2. Display a list of views in your **example** schema. Take note of the view(s) in your schema.


In [0]:
-- Show the list of views within the custom schema
SHOW VIEWS FROM example;

### B. Exploring the Hive Metastore Source Table

As part of the setup, we now have a table called *movies*, residing in a user-specific schema of the Hive metastore. To make things easier, the schema name in the hive_metastore stored in a variable named `user_hive_schema` that was created in the classroom setup script.

In [0]:
-- View the value of the user_hive_schema SQL variable
SELECT user_hive_schema;

1. Let's preview the data stored in this table using that variable. Notice how the three-level namespaces makes referencing data objects in the Hive metastore seamless.

    Here we will use the `IDENTIFIER()` clause which enables SQL injection safe parameterization of SQL statements and enables you to interprets a constant string as a:
    - table or view name
    - function name
    - column name
    - field name

    View the [documentation](https://docs.databricks.com/en/sql/language-manual/sql-ref-names-identifier-clause.html#identifier-clause) for more information.

In [0]:
--  Show the first 10 rows from the movies table residing in the user-specific schema of the Hive metastore

SELECT * 
FROM IDENTIFIER('hive_metastore.' || user_hive_schema || '.movies')
LIMIT 10

## C. Overview of Upgrade Methods

There are a few different ways to upgrade a table, but the method you choose will be driven primarily by how you want to treat the table data. If you wish to leave the table data in place, then the resulting upgraded table will be an external table. If you wish to move the table data into your Unity Catalog metastore, then the resulting table will be a managed table. Consult [this page](https://docs.databricks.com/en/data-governance/unity-catalog/index.html#managed-versus-external-tables-and-volumes) for tips on whether to choose a managed or external table.

### C1. Moving Table Data into the Unity Catalog Metastore

In this approach, table data will be copied from wherever it resides into the managed data storage area for the destination schema, catalog or metastore. The result will be a managed Delta table in your Unity Catalog metastore. 

This approach has two main advantages:
* Managed tables in Unity Catalog can benefit from product optimization features that may not work well (if at all) on tables that aren't managed
* Moving the data also gives you the opportunity to restructure your tables, in case you want to make any changes

The main disadvantage to this approach is, particularly for large datasets, the time and cost associated with copying the data.

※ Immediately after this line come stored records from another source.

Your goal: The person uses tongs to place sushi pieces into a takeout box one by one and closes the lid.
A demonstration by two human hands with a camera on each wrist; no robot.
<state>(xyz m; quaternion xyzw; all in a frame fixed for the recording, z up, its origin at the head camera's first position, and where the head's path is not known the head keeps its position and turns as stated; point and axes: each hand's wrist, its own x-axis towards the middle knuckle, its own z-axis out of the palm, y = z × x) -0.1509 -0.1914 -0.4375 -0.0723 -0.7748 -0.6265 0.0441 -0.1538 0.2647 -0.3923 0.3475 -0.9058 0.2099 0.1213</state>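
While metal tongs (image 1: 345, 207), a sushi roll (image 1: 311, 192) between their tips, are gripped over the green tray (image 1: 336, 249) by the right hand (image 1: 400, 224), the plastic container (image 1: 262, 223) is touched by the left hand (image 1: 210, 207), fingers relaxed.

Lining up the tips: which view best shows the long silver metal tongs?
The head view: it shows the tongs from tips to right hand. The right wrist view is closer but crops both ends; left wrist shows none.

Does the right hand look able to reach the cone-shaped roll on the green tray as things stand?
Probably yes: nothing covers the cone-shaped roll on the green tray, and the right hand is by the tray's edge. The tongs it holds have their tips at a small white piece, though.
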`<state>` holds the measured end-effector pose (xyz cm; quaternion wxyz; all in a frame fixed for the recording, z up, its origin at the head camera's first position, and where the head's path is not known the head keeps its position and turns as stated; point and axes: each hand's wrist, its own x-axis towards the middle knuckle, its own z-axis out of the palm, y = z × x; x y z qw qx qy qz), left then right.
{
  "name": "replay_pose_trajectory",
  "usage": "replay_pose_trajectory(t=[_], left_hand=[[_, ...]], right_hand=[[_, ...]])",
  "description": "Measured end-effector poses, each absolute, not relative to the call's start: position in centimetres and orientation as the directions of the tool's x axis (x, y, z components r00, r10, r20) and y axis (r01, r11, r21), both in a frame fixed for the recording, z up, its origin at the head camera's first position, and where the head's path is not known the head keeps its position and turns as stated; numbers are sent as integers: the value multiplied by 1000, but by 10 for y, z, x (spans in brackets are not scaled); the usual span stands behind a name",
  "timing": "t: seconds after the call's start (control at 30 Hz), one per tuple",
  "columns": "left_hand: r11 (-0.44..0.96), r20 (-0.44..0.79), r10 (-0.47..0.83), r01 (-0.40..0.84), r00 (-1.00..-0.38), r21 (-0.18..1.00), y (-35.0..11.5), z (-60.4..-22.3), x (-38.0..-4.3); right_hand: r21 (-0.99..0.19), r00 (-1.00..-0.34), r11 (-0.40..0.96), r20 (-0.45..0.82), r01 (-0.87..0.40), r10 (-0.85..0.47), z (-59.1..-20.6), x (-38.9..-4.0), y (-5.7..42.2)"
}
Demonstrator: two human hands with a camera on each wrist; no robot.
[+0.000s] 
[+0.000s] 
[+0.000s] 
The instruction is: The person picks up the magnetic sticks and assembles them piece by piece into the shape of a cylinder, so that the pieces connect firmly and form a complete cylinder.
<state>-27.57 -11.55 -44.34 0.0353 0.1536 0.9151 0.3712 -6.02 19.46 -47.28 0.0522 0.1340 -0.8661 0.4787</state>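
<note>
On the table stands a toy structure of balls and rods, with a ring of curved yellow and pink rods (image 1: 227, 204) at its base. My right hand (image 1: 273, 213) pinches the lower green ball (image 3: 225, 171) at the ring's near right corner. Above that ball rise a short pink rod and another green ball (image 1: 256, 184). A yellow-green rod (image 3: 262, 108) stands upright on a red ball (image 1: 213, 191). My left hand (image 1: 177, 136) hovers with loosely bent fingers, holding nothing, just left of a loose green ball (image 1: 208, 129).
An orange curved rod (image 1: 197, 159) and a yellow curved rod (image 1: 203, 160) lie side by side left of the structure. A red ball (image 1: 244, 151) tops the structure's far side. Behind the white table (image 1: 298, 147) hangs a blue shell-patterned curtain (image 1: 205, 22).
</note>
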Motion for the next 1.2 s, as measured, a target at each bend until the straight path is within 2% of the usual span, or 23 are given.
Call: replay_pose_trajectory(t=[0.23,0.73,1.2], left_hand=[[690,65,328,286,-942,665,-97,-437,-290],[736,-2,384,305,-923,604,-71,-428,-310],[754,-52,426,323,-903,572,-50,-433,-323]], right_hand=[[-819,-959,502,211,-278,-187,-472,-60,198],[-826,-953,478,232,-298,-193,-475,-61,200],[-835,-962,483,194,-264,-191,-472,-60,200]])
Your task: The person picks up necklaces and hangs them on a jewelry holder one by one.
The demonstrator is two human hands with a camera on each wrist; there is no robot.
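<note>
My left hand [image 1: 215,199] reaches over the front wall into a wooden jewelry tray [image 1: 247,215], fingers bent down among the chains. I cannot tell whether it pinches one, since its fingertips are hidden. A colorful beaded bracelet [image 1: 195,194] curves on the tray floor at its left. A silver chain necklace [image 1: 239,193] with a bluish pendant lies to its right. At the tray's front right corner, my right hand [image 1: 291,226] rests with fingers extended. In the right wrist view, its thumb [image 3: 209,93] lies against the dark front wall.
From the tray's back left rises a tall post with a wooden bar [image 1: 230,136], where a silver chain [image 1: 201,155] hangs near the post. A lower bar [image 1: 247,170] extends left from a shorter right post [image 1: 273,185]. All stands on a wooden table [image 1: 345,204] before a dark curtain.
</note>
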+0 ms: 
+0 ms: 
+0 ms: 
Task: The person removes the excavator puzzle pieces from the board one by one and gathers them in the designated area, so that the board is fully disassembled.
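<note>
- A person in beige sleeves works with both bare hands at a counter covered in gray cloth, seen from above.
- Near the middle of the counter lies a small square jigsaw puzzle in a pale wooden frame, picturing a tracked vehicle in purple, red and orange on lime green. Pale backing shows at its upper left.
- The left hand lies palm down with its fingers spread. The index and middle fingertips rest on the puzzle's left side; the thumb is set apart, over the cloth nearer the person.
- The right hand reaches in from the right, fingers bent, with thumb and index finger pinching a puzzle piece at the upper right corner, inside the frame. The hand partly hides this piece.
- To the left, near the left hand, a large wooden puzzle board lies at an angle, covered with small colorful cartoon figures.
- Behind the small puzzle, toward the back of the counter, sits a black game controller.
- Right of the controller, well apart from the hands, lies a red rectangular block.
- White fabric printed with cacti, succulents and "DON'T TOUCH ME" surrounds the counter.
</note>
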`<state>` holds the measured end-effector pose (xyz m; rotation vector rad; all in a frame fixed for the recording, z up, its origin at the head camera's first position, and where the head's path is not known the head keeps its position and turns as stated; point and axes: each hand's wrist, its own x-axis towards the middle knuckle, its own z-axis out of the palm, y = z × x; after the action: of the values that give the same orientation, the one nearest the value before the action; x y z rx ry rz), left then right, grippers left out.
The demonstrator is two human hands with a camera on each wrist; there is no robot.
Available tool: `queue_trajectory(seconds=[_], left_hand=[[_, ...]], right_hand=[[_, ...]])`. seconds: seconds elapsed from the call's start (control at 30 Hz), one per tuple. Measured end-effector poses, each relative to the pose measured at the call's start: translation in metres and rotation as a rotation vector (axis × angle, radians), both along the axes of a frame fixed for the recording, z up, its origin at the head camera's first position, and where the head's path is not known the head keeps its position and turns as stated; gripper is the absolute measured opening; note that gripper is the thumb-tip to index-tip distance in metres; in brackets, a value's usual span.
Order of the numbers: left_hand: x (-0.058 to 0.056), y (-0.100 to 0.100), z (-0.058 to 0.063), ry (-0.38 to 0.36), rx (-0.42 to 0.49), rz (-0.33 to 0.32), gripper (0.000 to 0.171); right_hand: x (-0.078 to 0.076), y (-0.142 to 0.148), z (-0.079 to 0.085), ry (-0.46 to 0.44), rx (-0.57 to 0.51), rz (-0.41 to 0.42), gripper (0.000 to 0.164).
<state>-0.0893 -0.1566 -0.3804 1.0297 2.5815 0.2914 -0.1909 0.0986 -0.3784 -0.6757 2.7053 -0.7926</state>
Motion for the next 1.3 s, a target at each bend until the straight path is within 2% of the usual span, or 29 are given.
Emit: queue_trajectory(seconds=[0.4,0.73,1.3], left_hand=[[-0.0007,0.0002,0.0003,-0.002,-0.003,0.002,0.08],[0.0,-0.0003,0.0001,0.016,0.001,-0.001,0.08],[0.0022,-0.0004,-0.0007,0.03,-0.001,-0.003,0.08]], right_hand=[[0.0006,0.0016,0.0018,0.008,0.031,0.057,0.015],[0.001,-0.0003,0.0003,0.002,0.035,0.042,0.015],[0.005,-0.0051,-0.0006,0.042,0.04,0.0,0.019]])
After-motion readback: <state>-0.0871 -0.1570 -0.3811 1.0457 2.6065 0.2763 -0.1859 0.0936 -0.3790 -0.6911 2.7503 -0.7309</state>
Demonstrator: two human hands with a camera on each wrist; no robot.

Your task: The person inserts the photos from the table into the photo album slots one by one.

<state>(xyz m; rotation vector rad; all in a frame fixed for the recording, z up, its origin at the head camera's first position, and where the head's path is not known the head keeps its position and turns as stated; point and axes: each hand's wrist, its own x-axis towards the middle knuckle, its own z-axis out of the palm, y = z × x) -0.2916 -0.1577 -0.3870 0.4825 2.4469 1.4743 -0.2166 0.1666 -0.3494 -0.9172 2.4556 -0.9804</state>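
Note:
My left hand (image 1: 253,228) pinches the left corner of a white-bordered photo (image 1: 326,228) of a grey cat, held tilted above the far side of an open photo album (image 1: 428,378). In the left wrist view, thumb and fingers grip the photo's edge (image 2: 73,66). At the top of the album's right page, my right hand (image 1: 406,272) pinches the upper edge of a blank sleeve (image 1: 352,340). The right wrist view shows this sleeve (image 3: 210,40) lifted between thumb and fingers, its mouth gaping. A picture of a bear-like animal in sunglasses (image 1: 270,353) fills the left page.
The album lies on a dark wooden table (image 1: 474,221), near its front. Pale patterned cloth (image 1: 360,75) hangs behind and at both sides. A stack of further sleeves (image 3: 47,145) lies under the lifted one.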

In this section, we cover two different options that will move table data into the Unity Catalog metastore.

#### C1.1 Cloning a Table

Cloning a table is optimal when the source table is Delta (see <a href="https://docs.databricks.com/delta/clone.html" target="_blank">documentation</a> for a full explanation). It's simple to use, it will copy metadata, and it gives you the option of copying data (deep clone) or optionally leaving it in place (shallow clone). Shallow clones can be useful in some use cases.

1. Run the following cell to check the format of the source table. View the results. Notice the following:

- Referring to the *Provider* row, we see the source is a Delta table. 
- Referring to the *Location* row, we see that the table is stored in DBFS.

In [0]:
-- Describe the properties of the "movies" table in the user-specific schema of the Hive metastore using the extended option for more details.
-- DESCRIBE EXTENDED hive_metastore.yourschema.movies

DESCRIBE EXTENDED IDENTIFIER('hive_metastore.' || user_hive_schema || '.movies')

2. Let's perform a deep clone operation to copy the table from the hive metastore, creating a destination table named *movies_clone* in the **example** schema with your catalog.

In [0]:
%python
## Deep clone the "movies" table from the user-specific schema of the Hive metastore to create a new table named "movies_clone" in the user-specific catalog of the example schema.

results = spark.sql(f'''
CREATE OR REPLACE TABLE movies_clone 
DEEP CLONE hive_metastore.{DA.user_hive_schema}.movies
''')

display(results)

3. Let's manually view our **example** schema within our catalog.
    1. Select the catalog icon on the left. 

    1. Expand your unique catalog name.

    1. Expand the **example** schema.

    1. Expand **Tables**.

    1. Notice that the **movies** table from the hive metastore has been cloned into your schema as **movies_clone**.

#### C1.2 Create Table As Select (CTAS)

Using CTAS is a universally applicable technique that simply creates a new table based on the output of a **`SELECT`** statement. This will always copy the data, and no metadata will be copied.

1. Let's copy the table from the hive metastore using this approach, creating a destination table named *movies_ctas* in our catalog within the **example** schema.

In [0]:
-- Copy the "movies" table from the user-specific schema of the Hive metastore to create "movies_ctas" in the user-specific catalog's example schema using CTAS (Create Table As Select)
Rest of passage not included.